Will Wolfram|Alpha eventually include encyclopedia-style information?  There is some debate on this.  Currently, it doesn’t, but this first step is a good one and I’m excited about its potential.  As soon as I got the “report” concept of what this engine was trying to do, I had visions of being able to type in a question and having a full report generated – facts, figure, prevailing point of view, dissenting views, bibliographies where I could learn more, etc.  This would leave me more time to think about what I was learning.  I believe the general public would be excited too.  For years I’ve been hearing consumers complain about how hard it is to find things online, how much time they spend looking for information, how results are often not related to what they’re searching for, etc.   Information overload…managed.

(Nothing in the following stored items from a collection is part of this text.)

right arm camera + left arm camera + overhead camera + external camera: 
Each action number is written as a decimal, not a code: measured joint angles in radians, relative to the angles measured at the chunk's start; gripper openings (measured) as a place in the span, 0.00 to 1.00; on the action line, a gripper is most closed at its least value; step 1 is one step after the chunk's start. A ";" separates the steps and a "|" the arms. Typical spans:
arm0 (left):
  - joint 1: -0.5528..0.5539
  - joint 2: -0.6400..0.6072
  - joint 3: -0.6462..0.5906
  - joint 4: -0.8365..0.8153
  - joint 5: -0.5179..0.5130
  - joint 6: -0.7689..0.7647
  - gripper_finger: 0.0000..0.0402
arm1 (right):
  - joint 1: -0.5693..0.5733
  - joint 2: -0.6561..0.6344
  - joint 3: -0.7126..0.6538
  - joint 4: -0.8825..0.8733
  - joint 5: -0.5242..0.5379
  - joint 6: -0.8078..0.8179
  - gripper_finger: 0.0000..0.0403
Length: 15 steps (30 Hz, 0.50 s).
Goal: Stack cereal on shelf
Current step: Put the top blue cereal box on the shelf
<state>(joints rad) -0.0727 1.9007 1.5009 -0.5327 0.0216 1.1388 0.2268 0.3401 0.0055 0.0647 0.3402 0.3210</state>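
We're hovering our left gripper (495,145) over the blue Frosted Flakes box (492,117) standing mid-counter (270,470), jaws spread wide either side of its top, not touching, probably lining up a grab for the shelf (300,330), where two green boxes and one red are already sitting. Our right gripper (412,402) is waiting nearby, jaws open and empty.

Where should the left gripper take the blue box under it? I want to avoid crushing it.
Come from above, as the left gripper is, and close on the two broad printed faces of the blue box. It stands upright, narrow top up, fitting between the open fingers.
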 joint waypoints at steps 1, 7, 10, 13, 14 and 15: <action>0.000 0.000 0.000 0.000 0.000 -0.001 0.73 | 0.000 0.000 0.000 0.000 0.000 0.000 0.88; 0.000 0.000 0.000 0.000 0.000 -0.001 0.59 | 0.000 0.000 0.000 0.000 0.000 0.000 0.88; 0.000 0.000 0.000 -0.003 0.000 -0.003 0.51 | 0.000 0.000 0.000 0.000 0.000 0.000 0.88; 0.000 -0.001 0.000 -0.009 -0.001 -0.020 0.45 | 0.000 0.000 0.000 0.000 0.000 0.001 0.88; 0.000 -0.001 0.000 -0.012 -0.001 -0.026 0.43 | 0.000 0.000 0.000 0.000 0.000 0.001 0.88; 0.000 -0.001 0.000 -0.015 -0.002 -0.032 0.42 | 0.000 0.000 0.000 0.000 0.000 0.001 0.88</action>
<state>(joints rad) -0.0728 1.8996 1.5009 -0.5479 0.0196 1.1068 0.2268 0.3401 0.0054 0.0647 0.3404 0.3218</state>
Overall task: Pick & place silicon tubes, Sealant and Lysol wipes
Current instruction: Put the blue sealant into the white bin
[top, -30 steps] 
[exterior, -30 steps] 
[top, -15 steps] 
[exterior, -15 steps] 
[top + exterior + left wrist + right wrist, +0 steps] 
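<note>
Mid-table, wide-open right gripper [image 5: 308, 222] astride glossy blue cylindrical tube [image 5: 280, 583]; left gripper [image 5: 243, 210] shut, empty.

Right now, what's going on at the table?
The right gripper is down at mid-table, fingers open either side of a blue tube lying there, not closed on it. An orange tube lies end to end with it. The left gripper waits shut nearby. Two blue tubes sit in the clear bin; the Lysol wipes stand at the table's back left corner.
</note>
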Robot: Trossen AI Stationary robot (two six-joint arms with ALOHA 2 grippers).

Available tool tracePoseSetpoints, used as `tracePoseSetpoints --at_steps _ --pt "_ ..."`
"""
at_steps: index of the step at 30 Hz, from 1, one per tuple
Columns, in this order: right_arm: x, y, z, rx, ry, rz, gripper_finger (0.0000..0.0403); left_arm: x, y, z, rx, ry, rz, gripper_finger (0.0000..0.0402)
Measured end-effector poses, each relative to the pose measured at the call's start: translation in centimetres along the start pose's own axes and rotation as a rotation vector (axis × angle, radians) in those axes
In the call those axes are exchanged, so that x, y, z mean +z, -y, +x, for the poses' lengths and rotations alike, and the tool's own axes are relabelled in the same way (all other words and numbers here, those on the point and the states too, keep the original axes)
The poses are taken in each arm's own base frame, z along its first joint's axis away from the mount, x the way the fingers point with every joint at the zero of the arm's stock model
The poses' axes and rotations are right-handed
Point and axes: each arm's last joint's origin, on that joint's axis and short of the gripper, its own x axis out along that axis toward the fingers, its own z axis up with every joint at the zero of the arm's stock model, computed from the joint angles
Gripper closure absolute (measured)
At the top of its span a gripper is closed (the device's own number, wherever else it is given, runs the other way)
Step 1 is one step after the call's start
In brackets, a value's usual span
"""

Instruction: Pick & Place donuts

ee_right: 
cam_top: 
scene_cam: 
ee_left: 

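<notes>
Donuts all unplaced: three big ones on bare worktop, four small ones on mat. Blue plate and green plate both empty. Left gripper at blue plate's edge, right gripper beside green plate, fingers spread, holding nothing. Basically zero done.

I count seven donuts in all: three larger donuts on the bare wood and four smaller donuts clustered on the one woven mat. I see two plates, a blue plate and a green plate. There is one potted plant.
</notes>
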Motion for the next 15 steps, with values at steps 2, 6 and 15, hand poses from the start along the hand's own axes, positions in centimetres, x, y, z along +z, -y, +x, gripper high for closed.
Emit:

At the same time, consider the work being done by Erik Hersman and the Ushahidi website, where the content of cell-phone text messages, sent during a crisis (earthquake, terror attack, etc.), are being analyzed for content so that news can be shared with the rest of the world much more quickly.  I encourage you to take a few moments and listen to Erik’s speech at TED:  click here to listen.

Putting the two ideas of fact and language-based computable data together, it’s easy to see how businesses will be able to use the newer engines to get a quick read on things like customer satisfaction, new product launches, and so on.  And it could be done globally or locally.  In short, this evolution in our access to knowledge will allow us more time to analyze information and to subsequently develop better plans, ask better, more nuanced, questions, and more.   Exciting times!